Anthrax Investigation Site is Back

One of the anthrax letters. Were the anthrax attacks the result of a disgruntled scientist or a murderous intelligence agency?
One of the anthrax letters. Were the anthrax attacks the result of a disgruntled scientist or a murderous intelligence agency?

by Kevin Alfred Strom

THE GROUND-BREAKING investigation of the 2001 anthrax attacks by researcher Robert Pate, The Anthrax Mystery: Solved, is now back on line at anthraxattacks.net — its original venue on the Web.

While I was forcibly detained by the Joint Terrorism Task Force (JTTF) under false charges, hackers took advantage of the situation to deface the site and delete all its content. When I regained my freedom, I restored the site from backups, whereupon the hackers struck again — this time attempting to destroy not only Mr. Pate’s work but mine as well. Now every single word and note of the original article has been restored.

In addition, Robert Pate’s hard-to-find essay on the hidden truth about the 9/11 attacks — The Missiles at Ground Zero — has also been added to the site.

Mr. Pate’s investigative work is especially important today, since the dramatic failure of the FBI’s case against their first “person of interest,” Steven Hatfill, and the equally dramatic suicide of Bruce Ivins and the FBI’s unilateral declaration without trial or hearings of any kind that Ivins was the perpetrator and that the anthrax investigation is now officially closed.

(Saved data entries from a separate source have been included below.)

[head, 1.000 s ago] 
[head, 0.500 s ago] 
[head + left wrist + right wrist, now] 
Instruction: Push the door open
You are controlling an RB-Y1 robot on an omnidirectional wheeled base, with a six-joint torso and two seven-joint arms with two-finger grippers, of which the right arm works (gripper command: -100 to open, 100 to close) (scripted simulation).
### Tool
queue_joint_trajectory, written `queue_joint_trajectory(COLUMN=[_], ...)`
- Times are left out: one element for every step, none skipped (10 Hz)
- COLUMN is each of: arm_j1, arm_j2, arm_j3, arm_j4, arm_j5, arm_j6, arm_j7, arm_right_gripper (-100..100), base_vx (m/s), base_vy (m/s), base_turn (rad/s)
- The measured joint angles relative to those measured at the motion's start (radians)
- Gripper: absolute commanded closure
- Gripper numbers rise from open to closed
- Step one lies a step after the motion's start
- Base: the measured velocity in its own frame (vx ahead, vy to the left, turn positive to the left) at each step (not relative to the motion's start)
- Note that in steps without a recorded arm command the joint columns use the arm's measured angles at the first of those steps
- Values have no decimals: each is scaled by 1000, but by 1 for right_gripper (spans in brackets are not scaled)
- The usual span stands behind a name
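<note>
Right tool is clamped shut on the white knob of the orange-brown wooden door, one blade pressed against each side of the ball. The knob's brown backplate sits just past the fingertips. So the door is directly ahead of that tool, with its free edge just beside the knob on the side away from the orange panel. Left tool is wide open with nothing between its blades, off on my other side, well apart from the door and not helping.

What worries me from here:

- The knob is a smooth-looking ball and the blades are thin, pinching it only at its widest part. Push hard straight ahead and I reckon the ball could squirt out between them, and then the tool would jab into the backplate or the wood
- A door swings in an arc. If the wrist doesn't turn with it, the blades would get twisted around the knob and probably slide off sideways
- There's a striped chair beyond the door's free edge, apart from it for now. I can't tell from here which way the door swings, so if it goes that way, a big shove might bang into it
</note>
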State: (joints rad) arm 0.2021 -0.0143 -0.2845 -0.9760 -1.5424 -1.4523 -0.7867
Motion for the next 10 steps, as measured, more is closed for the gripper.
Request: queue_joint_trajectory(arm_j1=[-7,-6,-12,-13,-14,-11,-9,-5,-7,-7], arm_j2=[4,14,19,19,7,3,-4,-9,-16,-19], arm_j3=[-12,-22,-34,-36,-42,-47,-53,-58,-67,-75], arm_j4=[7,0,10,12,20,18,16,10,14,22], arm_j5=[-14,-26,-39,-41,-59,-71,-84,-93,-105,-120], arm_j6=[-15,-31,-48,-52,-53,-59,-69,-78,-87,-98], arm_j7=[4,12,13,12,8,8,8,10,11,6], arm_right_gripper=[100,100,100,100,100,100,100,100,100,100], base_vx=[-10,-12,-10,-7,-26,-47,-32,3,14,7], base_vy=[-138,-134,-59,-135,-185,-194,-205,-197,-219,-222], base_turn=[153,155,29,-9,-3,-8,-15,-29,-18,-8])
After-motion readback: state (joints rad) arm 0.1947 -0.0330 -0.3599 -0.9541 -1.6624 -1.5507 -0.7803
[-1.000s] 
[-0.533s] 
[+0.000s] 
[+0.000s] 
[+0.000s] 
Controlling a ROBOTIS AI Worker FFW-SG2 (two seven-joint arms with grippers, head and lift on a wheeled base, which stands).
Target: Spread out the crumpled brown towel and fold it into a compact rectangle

It’s both interesting and gratifying to me — as one who has been on the receiving end of horrible, life-wrecking lies from the U.S. Justice Department — to see how many people are skeptical of the Justice Department’s glib allegations of guilt directed at the conveniently dead Dr. Ivins. As Robert Pate points out, only Israel’s intelligence and assasination agency, the Mossad, had the motive, means, and opportunity to carry out these murders and attempted murders. And Mr. Pate shows conclusively that Steven Hatfiill was meticulously set up as a “fall guy” several years prior to the actual attacks, in a continent-spanning effort — hardly the act of a “lone wolf” disgruntled or profit-seeking scientist employed full-time and under constant security screening.

Almost as soon as the first anthrax letters reached their destinations, that same Justice Department was ready with an explanation: evil White “racists” dun it. On October 28, 2001, Britain’s Guardian newspaper reported that:

“Neo-Nazi extremists within the US are behind the deadly wave of anthrax attacks against America, according to latest briefings from the security services and Justice Department. …’There are a number of strong leads, and some people we know well that we are looking at,’ the Justice Department said. ‘These are groups organised into militia and “survivalist” movements – which pull out of society and take to the hills to make war on the government, and who will support anyone else making war on the government.'”

The article goes on from absurdity to absurdity, with the usual chiming in from the Simon Wiesenthal Center’s paid “experts” and others, and even makes the oft-repeated but preposterous claim that Timothy McVeigh, whose co-conspirator Nichols had a non-White spouse, was a “White racist.” The Guardian article, viewed with the benefit of eight years’ hindsight, shows us just how seriously we should take the government’s pronouncements on the subject.

Robert Pate’s work will not only make you a well-informed citizen on the subject of the deadly anthrax letters — but you’ll learn much about the 9/11 attacks, Israel’s foreknowledge of Atta and company, Michael Chertoff, and the largest spy ring ever captured on American soil.

In these days of rampant government disinformation, we must educate ourselves about the history of our own times, or we will become the pawns of those who would use us as cannon fodder in their dishonorable wars.